Task requirements
Only the lines from the start of the data below through the line that contains "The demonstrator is" are to be copied, exactly and without pictures.

── Stored data ──

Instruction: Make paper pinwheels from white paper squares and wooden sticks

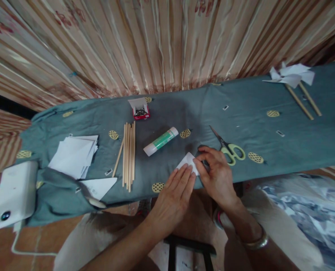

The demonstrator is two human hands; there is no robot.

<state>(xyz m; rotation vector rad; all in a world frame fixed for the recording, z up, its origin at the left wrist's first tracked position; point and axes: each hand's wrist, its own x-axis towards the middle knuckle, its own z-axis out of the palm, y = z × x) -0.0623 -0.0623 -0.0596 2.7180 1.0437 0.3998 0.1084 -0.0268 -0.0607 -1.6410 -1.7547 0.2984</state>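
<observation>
A small white paper piece lies on the teal cloth-covered board near its front edge. My left hand rests flat on the paper's near part, fingers stretched out together. My right hand presses on the paper's right edge with curled fingers and thumb. Yellow-handled scissors lie just right of my right hand. A glue stick with a green label lies on its side behind the paper.
Several wooden sticks lie side by side left of the glue. A stack of white paper squares and a folded triangle sit farther left. A red box of pins stands behind. Finished paper pinwheels lie far right. A white device sits at the left end.
</observation>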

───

Exercise answer
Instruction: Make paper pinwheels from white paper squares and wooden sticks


The demonstrator is two human hands; there is no robot.

This completes the answer.